りんごがおいしい季節になってきた。昔のリンゴ園はのリンゴの木はこんなに低くなかったような気がする。ふくろ懸けも摘果も脚立に上がって行っていたように思う。山形は果樹王国でたくさんの果物があるが、故郷の北海道では果樹が少なく、昔からあったのはリンゴと桜桃ぐらいしかなかったように思う。生家のあった深川にも、リンゴ園が何軒もあった。
くれなゐに色づきながら生りてゐる林檎を食ひぬ清しといひて
三人して林檎の園に入りて来つ林檎のあひを潜りてぞ行く 斎藤茂吉
この歌を詠んだのは、昭和7年8月24日、北海道の深川に鬼川医院を訪れたときである。この病院の院長鬼川俊蔵は、医師の傍ら歌人としても活動し、自らの歌集を茂吉に献呈し交流を持っていた。茂吉の次兄守谷富太郎は、東京で医師の免許をとり開拓医として北海道に渡った。深川の隣町、秩父別に医院を開業したのは、茂吉との知己を得ていた俊蔵が力を貸したものらしい。そんな事情があって、昭和7年に志文内で医院を開業していた富太郎を、訪ねた際に深川の鬼川病院にを訪れることになった。
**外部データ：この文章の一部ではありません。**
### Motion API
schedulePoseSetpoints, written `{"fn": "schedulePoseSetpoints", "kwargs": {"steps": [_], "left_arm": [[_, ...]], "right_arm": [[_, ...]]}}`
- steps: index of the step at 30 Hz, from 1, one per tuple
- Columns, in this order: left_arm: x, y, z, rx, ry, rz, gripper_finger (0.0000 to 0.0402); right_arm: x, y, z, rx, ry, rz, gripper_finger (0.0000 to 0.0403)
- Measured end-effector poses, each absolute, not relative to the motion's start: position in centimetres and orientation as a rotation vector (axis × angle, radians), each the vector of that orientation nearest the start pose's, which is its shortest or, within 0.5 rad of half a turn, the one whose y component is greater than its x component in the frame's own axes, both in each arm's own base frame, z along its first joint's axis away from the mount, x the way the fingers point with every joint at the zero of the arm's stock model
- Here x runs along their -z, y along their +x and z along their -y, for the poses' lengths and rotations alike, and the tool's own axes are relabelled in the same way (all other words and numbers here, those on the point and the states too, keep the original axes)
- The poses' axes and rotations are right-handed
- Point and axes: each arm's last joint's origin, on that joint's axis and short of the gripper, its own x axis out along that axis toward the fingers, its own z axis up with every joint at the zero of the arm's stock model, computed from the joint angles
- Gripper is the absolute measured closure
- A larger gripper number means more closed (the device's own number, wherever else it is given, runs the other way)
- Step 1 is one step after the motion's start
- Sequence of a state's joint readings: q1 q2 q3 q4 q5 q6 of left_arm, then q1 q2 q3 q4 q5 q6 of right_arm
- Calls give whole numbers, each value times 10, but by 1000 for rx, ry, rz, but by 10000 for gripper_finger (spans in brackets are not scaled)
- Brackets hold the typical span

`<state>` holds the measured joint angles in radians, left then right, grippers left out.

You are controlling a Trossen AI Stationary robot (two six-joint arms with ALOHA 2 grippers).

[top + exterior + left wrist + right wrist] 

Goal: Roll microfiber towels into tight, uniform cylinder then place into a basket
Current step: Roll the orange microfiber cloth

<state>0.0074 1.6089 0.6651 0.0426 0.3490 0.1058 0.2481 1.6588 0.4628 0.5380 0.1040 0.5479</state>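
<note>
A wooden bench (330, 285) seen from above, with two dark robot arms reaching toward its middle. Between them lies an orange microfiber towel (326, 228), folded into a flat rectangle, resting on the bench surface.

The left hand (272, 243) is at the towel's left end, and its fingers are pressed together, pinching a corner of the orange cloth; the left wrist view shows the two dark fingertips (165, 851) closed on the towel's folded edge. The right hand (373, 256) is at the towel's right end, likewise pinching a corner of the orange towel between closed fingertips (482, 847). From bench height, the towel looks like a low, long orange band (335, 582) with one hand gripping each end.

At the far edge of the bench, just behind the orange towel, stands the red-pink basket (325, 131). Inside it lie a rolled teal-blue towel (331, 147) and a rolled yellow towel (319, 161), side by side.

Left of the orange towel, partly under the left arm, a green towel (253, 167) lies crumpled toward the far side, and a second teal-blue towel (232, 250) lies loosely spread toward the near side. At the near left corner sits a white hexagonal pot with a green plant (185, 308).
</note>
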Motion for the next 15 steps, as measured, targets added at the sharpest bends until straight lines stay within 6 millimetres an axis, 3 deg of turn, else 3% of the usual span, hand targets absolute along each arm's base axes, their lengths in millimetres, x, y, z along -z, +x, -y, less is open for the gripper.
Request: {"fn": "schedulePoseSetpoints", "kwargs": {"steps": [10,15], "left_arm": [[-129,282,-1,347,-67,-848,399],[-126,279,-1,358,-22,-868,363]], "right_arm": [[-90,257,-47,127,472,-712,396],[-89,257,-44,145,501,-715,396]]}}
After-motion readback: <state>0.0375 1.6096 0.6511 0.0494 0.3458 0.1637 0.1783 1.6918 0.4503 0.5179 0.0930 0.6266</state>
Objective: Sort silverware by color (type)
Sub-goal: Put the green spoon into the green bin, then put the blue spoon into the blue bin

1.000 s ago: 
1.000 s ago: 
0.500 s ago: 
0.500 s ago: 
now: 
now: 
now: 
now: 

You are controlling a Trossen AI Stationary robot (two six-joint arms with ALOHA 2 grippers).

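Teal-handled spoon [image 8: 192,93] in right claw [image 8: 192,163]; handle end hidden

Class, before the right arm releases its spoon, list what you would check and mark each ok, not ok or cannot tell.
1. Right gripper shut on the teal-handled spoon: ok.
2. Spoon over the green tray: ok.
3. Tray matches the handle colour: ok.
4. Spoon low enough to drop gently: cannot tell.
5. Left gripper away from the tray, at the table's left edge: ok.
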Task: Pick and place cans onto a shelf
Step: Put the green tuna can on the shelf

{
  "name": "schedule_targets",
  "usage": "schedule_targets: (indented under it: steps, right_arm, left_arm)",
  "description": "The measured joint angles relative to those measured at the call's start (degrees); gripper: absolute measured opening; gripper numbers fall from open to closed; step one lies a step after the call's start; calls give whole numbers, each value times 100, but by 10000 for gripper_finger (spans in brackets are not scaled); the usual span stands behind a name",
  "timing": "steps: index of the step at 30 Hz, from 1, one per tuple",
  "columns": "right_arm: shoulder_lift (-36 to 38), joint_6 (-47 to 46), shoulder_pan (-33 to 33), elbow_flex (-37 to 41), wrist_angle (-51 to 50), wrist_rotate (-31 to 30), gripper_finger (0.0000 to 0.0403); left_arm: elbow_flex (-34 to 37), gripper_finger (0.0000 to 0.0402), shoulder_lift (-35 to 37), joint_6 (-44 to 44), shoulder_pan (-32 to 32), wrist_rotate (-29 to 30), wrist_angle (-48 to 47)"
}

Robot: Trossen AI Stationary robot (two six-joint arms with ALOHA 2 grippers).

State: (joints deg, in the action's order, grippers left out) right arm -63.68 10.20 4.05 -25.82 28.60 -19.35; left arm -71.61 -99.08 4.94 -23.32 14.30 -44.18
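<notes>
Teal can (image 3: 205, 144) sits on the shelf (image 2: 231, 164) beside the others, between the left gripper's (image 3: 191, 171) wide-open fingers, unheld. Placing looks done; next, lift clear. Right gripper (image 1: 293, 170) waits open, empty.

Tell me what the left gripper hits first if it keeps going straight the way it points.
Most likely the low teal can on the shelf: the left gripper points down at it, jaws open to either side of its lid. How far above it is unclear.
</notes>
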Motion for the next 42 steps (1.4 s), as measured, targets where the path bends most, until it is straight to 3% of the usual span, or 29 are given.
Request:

深川から石狩川を渡れば音江の山がある。ここの国見は私の姉が嫁いだ村である。眼下に石狩川の蛇行する姿が見下ろせる。茂吉たち兄弟3人が訪れたリンゴ園は、この音江の山の方にあったと想像される。この日の夜、深川の料亭江刺家で撮影された宴会の記念写真がある。鬼川俊蔵が中央に座っているから、遠来の客を俊蔵が接待した席であったようだ。俊蔵は和歌を通じて広い人脈を持ち、茂吉のほか北原白秋、吉植庄亮、上野山清貢などの文化人がこの深川を来訪している。
深川と志文内は道内でも遠く離れているが、茂吉の訪問以後も、鬼川俊蔵と富太郎の交流は続いた。昭和10年には、富太郎が糖尿病からくる坐骨神経痛を患い、歩行困難となって担架に乗せられ、志文内からはるばる深川の鬼川病院に入院している。俊蔵は富太郎の病状を、東京の茂吉に書き送った。茂吉から感謝の手紙が届いた。俊蔵は敬愛する茂吉の兄である富太郎を、ことのほか大切に扱った。